Two lines mark the range in the entries below: the one holding "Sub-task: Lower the" and the one holding "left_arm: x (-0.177". Set down those two and all lines between them, exactly.

[[ ENTRIES SUPPLIED, beginning ]]

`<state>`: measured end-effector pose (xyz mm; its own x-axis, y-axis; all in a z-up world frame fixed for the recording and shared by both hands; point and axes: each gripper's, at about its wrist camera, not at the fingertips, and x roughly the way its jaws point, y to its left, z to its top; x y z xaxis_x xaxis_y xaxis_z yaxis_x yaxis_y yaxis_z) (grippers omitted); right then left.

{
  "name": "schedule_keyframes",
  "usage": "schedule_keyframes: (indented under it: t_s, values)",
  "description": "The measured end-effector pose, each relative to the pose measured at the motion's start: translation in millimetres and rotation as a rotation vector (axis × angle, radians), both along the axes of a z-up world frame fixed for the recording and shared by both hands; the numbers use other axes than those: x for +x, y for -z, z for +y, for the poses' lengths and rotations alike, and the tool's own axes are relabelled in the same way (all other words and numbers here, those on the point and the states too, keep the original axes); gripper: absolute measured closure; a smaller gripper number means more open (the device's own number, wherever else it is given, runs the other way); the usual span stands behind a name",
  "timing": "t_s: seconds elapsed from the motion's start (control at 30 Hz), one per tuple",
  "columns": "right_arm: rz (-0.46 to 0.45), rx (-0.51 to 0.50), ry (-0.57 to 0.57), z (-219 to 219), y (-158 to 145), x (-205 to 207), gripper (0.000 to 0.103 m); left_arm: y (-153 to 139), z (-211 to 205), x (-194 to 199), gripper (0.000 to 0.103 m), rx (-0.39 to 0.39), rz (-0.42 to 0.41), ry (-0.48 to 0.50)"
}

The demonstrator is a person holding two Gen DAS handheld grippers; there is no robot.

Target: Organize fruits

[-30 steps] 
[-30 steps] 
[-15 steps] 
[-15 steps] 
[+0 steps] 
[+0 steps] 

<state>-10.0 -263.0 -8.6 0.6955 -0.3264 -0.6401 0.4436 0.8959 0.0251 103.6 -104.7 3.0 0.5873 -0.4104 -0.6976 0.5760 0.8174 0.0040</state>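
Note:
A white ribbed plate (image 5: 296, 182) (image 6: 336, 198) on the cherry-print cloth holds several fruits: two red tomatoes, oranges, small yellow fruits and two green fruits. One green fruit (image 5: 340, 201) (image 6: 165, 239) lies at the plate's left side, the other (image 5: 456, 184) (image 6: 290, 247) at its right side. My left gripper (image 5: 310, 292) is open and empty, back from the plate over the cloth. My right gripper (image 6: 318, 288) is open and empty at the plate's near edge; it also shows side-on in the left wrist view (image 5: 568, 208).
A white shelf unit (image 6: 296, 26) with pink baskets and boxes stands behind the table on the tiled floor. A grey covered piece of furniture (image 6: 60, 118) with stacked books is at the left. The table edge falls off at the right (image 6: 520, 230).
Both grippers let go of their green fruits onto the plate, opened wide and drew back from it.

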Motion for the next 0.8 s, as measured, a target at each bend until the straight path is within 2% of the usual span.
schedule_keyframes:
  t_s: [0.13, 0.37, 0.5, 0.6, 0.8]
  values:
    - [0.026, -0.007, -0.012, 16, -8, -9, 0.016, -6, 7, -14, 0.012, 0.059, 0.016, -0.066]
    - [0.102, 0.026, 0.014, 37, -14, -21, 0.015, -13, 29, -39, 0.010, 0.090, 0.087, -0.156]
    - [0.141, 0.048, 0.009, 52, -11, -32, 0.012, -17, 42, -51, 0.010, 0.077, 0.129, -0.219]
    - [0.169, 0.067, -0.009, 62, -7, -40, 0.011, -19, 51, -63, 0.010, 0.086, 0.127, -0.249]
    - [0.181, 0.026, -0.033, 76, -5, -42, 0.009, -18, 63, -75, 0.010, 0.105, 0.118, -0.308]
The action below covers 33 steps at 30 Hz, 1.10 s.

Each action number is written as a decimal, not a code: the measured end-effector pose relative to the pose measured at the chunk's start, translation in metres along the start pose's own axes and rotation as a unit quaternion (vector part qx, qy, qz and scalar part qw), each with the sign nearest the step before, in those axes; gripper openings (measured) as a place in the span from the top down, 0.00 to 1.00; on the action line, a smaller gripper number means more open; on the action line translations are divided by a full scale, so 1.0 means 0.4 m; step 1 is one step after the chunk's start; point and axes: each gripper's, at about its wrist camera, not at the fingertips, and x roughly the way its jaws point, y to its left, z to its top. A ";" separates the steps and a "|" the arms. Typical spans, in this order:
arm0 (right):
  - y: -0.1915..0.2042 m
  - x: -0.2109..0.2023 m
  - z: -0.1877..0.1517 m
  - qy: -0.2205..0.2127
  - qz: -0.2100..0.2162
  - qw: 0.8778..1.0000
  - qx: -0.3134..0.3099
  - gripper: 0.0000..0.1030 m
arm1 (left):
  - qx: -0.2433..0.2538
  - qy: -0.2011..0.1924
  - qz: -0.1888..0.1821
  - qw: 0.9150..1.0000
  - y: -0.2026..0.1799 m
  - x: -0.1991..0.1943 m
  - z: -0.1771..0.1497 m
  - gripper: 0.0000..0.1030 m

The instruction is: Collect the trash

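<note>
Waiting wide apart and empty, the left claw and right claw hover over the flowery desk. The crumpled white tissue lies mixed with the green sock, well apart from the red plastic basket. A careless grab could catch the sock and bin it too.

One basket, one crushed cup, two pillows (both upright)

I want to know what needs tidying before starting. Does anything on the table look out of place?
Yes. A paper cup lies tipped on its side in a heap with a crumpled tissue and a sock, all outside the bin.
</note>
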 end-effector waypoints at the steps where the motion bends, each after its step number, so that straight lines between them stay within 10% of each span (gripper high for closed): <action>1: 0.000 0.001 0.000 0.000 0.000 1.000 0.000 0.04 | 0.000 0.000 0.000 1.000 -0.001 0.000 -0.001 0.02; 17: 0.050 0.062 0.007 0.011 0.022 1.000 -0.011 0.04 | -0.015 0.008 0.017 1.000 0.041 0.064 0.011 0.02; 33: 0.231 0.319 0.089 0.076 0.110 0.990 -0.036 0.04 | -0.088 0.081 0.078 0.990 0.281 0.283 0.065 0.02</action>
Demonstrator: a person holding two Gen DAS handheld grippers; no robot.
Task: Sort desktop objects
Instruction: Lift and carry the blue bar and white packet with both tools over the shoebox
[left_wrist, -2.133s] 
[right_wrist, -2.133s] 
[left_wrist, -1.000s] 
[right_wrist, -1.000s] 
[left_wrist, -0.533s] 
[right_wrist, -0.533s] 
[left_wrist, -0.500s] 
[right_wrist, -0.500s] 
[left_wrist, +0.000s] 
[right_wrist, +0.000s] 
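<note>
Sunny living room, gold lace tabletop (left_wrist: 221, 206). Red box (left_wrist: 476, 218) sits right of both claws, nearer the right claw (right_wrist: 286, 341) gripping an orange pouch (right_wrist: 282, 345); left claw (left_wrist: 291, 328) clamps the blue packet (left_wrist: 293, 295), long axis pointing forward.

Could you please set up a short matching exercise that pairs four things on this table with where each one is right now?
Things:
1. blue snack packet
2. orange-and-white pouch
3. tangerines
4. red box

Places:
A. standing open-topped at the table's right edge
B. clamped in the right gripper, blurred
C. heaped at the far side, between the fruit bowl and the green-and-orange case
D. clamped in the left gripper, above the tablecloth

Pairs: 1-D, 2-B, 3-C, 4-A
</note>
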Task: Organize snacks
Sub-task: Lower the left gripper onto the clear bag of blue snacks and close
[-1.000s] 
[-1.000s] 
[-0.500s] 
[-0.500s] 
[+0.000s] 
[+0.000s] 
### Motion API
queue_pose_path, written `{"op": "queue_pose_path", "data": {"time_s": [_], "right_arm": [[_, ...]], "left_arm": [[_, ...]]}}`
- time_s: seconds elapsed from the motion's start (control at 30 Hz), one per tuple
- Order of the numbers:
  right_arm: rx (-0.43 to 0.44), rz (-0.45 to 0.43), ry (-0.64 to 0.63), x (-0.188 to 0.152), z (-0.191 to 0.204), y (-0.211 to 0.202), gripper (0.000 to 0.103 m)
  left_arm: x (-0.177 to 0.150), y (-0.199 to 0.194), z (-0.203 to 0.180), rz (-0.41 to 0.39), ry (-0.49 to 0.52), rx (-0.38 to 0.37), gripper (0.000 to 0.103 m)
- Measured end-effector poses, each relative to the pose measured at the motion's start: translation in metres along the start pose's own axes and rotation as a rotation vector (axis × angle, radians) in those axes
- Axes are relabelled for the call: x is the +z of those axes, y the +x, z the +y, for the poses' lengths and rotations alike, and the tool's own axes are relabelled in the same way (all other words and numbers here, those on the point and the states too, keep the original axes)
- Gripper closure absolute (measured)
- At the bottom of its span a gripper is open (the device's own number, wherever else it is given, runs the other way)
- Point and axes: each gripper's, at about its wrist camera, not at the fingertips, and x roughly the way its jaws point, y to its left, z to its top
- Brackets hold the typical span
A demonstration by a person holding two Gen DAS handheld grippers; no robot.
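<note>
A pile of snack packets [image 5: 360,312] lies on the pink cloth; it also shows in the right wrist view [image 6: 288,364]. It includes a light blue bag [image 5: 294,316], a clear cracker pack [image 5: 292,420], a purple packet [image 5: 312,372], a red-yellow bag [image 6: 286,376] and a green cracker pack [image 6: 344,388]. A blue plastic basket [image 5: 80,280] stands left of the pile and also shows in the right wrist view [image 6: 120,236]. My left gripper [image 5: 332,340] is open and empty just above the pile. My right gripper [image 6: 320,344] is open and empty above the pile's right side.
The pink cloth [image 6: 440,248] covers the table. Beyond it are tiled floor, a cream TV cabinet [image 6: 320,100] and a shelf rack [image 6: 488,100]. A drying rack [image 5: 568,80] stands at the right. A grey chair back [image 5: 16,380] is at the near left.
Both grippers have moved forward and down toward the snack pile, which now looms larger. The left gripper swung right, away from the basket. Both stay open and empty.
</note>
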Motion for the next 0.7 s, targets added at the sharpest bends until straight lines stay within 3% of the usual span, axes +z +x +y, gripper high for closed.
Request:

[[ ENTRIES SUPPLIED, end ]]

[SOLVED PROBLEM]:
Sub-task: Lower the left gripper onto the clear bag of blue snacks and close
[-1.000s] 
[-1.000s] 
[-0.500s] 
[-0.500s] 
[+0.000s] 
[+0.000s] 
### Motion API
queue_pose_path, written `{"op": "queue_pose_path", "data": {"time_s": [_], "right_arm": [[_, ...]], "left_arm": [[_, ...]]}}`
- time_s: seconds elapsed from the motion's start (control at 30 Hz), one per tuple
- Order of the numbers:
  right_arm: rx (-0.43 to 0.44), rz (-0.45 to 0.43), ry (-0.64 to 0.63), x (-0.188 to 0.152), z (-0.191 to 0.204), y (-0.211 to 0.202), gripper (0.000 to 0.103 m)
  left_arm: x (-0.177 to 0.150), y (-0.199 to 0.194), z (-0.203 to 0.180), rz (-0.41 to 0.39), ry (-0.49 to 0.52), rx (-0.38 to 0.37), gripper (0.000 to 0.103 m)

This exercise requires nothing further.